Information provided Start Marker

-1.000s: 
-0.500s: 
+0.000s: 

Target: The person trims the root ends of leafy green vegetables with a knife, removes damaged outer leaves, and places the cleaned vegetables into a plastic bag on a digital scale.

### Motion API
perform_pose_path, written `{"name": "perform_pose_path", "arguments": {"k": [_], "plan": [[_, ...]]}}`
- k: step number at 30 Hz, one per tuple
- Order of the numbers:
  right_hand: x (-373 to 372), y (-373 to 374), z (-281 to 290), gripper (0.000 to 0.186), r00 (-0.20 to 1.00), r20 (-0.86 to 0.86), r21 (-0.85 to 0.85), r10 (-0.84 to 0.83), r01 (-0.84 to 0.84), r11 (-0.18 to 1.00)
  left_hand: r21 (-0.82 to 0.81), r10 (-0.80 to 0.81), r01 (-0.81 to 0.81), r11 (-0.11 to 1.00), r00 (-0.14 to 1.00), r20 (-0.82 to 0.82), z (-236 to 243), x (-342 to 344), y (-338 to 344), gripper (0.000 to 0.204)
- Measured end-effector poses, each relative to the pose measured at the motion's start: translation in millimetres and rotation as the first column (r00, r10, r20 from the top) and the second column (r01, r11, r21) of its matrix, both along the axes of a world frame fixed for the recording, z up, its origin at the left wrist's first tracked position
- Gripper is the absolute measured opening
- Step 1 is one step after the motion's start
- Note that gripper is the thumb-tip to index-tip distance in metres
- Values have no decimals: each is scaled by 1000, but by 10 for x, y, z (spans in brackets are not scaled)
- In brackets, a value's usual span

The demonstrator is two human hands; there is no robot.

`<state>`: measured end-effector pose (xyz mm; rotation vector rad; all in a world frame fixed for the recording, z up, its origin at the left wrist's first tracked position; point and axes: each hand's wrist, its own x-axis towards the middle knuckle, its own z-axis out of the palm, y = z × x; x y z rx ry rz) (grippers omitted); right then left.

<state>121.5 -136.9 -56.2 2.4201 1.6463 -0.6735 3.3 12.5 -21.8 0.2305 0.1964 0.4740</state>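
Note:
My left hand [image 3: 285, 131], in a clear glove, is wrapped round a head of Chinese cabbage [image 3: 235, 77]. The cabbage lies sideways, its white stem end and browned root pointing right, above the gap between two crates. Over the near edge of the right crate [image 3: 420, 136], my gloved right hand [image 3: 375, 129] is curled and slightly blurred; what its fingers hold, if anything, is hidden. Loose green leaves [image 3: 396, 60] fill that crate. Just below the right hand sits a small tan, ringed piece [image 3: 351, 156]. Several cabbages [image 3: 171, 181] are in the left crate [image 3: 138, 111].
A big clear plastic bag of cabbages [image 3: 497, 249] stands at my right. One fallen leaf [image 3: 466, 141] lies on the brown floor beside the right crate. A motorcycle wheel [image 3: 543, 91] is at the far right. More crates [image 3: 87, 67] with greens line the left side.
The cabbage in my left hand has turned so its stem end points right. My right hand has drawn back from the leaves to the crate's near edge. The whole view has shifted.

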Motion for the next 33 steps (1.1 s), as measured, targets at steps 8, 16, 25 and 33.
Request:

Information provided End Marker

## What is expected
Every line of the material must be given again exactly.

## Problem solution
-1.000s: 
-0.500s: 
+0.000s: 

Target: The person trims the root ends of leafy green vegetables with a knife, removes damaged outer leaves, and places the cleaned vegetables into a plastic bag on a digital scale.

### Motion API
perform_pose_path, written `{"name": "perform_pose_path", "arguments": {"k": [_], "plan": [[_, ...]]}}`
- k: step number at 30 Hz, one per tuple
- Order of the numbers:
  right_hand: x (-373 to 372), y (-373 to 374), z (-281 to 290), gripper (0.000 to 0.186), r00 (-0.20 to 1.00), r20 (-0.86 to 0.86), r21 (-0.85 to 0.85), r10 (-0.84 to 0.83), r01 (-0.84 to 0.84), r11 (-0.18 to 1.00)
  left_hand: r21 (-0.82 to 0.81), r10 (-0.80 to 0.81), r01 (-0.81 to 0.81), r11 (-0.11 to 1.00), r00 (-0.14 to 1.00), r20 (-0.82 to 0.82), z (-236 to 243), x (-342 to 344), y (-338 to 344), gripper (0.000 to 0.204)
- Measured end-effector poses, each relative to the pose measured at the motion's start: translation in millimetres and rotation as the first column (r00, r10, r20 from the top) and the second column (r01, r11, r21) of its matrix, both along the axes of a world frame fixed for the recording, z up, its origin at the left wrist's first tracked position
- Gripper is the absolute measured opening
- Step 1 is one step after the motion's start
- Note that gripper is the thumb-tip to index-tip distance in metres
- Values have no decimals: each is scaled by 1000, but by 10 for x, y, z (spans in brackets are not scaled)
- In brackets, a value's usual span

The demonstrator is two human hands; there is no robot.

`<state>`: measured end-effector pose (xyz mm; rotation vector rad; all in a world frame fixed for the recording, z up, its origin at the left wrist's first tracked position; point and axes: each hand's wrist, its own x-axis towards the middle knuckle, its own z-axis out of the palm, y = z × x; x y z rx ry rz) (grippers omitted); right then left.

<state>121.5 -136.9 -56.2 2.4201 1.6463 -0.6735 3.3 12.5 -21.8 0.2305 0.1964 0.4740</state>
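Note:
My left hand [image 3: 285, 131], in a clear glove, is wrapped round a head of Chinese cabbage [image 3: 235, 77]. The cabbage lies sideways, its white stem end and browned root pointing right, above the gap between two crates. Over the near edge of the right crate [image 3: 420, 136], my gloved right hand [image 3: 375, 129] is curled and slightly blurred; what its fingers hold, if anything, is hidden. Loose green leaves [image 3: 396, 60] fill that crate. Just below the right hand sits a small tan, ringed piece [image 3: 351, 156]. Several cabbages [image 3: 171, 181] are in the left crate [image 3: 138, 111].
A big clear plastic bag of cabbages [image 3: 497, 249] stands at my right. One fallen leaf [image 3: 466, 141] lies on the brown floor beside the right crate. A motorcycle wheel [image 3: 543, 91] is at the far right. More crates [image 3: 87, 67] with greens line the left side.
The cabbage in my left hand has turned so its stem end points right. My right hand has drawn back from the leaves to the crate's near edge. The whole view has shifted.
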
Motion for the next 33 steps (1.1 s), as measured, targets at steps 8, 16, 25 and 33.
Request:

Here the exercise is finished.